— What is being asked —
Exact reproduction required: the lines below from the line with "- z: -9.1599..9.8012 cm" to the line with "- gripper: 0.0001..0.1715", both ends included, and no others.

— Provided data —
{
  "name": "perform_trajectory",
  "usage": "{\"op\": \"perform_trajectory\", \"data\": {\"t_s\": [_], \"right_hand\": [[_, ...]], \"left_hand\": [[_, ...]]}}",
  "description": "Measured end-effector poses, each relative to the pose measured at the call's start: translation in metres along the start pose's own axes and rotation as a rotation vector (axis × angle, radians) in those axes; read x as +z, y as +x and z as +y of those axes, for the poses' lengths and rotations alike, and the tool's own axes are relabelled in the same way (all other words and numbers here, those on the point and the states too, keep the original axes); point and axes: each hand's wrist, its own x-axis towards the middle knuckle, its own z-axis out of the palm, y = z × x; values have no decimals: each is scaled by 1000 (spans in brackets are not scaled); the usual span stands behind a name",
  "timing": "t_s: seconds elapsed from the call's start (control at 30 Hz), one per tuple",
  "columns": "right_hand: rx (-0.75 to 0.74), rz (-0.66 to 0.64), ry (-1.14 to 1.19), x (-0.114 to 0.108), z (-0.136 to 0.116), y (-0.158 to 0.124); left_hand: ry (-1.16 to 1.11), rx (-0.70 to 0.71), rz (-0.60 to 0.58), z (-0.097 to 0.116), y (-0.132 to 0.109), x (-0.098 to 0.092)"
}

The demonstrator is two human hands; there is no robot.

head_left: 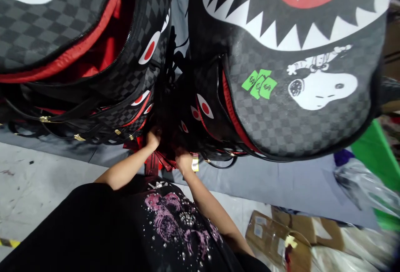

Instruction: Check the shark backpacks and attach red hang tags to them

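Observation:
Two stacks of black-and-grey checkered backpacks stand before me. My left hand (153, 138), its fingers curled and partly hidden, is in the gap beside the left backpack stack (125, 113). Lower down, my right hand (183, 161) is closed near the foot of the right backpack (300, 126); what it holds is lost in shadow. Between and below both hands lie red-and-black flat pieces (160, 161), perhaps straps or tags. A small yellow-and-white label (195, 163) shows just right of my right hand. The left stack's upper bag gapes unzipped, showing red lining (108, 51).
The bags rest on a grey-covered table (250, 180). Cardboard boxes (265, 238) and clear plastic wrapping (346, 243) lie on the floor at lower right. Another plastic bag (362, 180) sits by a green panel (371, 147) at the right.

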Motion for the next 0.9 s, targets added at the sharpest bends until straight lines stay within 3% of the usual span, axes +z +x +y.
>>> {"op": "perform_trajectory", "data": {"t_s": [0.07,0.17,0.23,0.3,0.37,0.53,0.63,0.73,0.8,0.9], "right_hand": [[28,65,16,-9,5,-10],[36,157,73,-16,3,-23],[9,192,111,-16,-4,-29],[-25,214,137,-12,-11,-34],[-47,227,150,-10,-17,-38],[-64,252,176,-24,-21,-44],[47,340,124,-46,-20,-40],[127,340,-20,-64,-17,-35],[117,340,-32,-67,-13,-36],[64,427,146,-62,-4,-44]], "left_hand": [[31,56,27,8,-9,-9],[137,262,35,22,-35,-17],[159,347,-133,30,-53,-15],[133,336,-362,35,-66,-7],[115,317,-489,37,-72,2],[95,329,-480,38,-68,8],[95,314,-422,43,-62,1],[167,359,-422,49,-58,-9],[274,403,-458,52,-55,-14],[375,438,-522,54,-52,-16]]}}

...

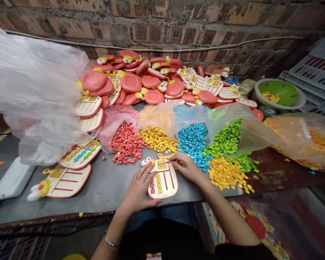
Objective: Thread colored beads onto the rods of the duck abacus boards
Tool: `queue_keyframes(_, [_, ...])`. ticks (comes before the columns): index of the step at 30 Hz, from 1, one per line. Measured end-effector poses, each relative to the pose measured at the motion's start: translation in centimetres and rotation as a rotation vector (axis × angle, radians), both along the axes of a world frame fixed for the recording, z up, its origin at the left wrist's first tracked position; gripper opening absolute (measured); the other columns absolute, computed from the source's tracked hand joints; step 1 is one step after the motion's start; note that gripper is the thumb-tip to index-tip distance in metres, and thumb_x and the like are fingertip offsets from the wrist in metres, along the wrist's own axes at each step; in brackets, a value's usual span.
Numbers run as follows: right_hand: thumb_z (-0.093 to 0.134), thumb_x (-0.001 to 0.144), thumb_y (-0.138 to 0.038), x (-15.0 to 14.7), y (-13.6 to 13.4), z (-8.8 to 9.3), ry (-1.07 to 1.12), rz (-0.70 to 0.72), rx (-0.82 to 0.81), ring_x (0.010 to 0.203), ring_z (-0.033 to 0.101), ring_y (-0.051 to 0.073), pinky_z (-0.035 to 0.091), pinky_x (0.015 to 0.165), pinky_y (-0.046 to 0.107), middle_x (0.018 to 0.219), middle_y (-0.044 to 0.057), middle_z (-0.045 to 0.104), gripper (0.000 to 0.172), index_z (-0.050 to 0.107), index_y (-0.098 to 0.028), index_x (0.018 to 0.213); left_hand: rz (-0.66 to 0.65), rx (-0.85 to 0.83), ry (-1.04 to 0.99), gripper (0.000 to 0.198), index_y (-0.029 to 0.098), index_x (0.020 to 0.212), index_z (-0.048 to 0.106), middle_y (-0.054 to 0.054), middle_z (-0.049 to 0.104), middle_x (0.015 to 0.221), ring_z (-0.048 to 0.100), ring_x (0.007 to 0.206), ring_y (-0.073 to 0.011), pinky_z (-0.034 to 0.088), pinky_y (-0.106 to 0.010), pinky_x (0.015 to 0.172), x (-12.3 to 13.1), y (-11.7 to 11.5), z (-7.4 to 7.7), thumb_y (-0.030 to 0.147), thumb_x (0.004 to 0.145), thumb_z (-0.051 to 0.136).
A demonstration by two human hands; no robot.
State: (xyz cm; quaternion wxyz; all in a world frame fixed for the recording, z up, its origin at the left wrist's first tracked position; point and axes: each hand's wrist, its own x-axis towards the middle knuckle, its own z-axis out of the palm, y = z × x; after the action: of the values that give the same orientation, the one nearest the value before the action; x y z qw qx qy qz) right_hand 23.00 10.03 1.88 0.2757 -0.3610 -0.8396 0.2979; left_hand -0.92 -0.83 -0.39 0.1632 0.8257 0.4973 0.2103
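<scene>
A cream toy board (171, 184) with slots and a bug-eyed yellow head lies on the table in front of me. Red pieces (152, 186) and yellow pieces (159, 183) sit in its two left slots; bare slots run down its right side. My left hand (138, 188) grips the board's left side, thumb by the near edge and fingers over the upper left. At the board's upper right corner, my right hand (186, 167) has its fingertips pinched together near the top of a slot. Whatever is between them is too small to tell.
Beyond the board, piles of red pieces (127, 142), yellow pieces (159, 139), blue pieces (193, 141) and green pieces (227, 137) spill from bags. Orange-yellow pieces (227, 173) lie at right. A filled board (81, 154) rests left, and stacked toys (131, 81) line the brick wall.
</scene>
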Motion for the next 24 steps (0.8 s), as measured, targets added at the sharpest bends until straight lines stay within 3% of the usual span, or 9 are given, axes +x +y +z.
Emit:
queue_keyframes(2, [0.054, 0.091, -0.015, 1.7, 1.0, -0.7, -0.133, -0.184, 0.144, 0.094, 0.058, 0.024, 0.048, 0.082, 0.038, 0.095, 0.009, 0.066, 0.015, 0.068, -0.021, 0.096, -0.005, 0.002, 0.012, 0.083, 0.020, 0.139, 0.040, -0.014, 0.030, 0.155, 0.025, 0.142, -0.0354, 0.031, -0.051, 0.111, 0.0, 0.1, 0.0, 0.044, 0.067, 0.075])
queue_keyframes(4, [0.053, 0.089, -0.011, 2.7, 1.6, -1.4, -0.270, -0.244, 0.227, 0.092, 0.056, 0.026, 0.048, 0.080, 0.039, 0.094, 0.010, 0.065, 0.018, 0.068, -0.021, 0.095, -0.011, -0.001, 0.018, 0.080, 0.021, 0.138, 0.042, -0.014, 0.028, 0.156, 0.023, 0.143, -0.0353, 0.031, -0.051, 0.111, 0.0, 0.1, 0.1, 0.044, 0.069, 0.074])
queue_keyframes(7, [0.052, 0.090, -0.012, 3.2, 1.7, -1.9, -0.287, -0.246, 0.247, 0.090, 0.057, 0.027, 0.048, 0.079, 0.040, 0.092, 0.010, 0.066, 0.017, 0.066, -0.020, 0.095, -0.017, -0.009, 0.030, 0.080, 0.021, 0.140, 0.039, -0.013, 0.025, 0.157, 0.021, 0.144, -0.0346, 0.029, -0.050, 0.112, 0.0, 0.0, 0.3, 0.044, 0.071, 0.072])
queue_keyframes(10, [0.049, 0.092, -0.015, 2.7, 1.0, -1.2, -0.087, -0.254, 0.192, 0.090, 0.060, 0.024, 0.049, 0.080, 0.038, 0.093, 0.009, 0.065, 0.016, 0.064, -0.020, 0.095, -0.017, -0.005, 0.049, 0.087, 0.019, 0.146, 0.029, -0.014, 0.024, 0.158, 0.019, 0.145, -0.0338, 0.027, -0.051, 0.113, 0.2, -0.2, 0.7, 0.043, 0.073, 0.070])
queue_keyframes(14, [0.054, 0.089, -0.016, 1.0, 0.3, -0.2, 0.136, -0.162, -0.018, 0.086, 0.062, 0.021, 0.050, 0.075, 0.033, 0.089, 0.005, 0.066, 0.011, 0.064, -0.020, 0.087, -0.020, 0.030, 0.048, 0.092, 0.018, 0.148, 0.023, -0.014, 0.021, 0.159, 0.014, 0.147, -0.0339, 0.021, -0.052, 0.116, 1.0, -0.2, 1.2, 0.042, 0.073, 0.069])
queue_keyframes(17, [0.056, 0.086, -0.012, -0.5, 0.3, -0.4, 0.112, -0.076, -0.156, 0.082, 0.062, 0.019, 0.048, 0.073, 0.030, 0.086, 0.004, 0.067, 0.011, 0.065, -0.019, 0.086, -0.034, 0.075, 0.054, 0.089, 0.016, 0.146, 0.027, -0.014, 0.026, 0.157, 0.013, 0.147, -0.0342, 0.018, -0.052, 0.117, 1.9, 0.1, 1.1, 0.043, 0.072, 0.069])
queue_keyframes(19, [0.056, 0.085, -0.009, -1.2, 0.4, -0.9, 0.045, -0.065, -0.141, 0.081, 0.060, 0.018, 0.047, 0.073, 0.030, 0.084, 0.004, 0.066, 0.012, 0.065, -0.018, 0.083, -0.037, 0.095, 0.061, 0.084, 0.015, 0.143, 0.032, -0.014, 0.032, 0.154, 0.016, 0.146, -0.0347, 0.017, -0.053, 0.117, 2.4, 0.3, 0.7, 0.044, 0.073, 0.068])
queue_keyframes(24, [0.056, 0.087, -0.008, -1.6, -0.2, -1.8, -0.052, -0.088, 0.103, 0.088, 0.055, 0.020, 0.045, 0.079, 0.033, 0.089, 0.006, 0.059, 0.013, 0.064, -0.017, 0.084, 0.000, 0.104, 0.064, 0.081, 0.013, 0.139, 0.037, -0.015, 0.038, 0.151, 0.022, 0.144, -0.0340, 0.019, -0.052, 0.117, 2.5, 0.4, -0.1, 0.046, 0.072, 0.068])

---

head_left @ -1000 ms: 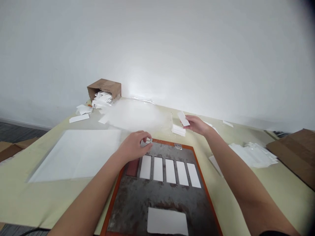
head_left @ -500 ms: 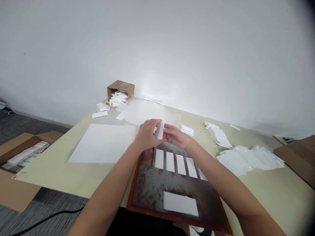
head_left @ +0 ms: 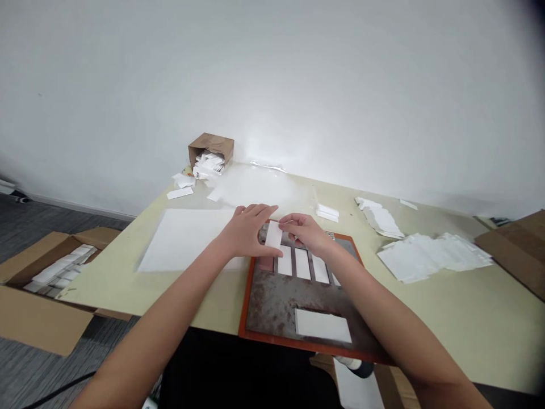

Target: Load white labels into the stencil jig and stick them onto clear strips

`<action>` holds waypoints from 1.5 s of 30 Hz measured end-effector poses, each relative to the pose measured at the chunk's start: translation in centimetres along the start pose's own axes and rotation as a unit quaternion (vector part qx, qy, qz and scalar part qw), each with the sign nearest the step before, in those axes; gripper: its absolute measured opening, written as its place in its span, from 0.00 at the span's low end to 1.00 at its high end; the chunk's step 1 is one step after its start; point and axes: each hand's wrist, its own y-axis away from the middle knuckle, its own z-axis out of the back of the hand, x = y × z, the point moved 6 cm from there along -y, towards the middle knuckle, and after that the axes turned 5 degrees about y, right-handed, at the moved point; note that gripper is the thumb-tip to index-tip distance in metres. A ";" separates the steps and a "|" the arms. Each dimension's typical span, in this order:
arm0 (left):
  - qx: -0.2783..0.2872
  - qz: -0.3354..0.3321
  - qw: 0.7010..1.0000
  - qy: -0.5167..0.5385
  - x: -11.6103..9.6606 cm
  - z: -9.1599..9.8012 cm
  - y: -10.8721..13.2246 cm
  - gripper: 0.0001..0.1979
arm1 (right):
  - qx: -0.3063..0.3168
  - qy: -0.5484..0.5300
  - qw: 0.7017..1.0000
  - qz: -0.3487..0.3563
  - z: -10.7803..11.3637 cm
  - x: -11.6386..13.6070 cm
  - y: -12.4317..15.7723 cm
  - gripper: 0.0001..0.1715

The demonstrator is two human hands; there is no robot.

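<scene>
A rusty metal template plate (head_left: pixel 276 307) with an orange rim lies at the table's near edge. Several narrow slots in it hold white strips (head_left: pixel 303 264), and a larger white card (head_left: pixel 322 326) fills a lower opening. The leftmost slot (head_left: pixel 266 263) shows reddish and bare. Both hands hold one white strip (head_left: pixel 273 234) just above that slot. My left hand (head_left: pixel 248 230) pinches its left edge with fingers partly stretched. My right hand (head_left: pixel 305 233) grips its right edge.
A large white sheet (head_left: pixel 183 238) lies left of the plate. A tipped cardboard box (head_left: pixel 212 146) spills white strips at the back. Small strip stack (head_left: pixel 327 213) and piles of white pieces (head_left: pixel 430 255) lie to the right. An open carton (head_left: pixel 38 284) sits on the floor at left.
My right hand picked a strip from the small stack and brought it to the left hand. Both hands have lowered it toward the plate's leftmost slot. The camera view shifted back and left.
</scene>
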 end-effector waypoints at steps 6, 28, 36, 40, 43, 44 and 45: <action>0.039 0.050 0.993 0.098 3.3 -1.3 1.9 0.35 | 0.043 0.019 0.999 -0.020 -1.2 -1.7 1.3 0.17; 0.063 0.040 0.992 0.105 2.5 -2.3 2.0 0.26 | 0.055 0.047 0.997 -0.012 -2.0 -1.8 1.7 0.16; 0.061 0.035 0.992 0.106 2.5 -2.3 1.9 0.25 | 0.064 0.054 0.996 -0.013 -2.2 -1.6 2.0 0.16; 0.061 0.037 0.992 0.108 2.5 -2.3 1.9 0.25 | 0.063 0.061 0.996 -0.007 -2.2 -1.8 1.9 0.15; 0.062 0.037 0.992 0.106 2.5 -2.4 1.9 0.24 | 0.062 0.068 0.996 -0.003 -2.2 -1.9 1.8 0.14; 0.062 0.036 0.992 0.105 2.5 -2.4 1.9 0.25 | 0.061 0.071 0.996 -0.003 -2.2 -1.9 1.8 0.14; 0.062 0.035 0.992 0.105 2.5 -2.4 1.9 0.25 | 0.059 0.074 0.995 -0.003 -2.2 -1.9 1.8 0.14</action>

— Solution to this problem —
  - z: -9.1599..9.8012 cm
  - y: -10.8721..13.2246 cm
  - gripper: 0.0001..0.1979
arm1 (right):
  - qx: -0.3063..0.3168
  - qy: -0.5484..0.5300
  - qw: 0.7017..1.0000
  - qz: -0.3487..0.3563
  - z: -10.7803..11.3637 cm
  - x: -11.6386..13.6070 cm
  - y: -12.4317..15.7723 cm
  - gripper: 0.0001..0.1715

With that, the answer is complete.